EXERCISE INSTRUCTIONS :: Copy out, word for word, the lines from the start of the data below through the line containing "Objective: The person", and no others.

DATA ::
##############################

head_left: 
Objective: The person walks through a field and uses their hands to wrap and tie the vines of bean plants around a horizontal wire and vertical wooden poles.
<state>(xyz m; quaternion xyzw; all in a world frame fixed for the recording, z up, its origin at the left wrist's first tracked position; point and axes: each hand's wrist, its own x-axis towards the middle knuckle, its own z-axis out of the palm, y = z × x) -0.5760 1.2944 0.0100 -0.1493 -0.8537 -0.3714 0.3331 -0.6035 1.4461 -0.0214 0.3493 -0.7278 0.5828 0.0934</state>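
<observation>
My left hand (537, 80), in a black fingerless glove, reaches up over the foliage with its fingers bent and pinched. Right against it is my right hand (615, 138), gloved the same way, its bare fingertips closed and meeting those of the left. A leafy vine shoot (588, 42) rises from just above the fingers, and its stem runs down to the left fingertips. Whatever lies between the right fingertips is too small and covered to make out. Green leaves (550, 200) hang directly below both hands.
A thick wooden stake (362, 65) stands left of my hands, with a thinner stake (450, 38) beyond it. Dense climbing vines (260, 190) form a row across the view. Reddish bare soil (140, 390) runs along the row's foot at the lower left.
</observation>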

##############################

ANSWER BELOW ::
head_left: 
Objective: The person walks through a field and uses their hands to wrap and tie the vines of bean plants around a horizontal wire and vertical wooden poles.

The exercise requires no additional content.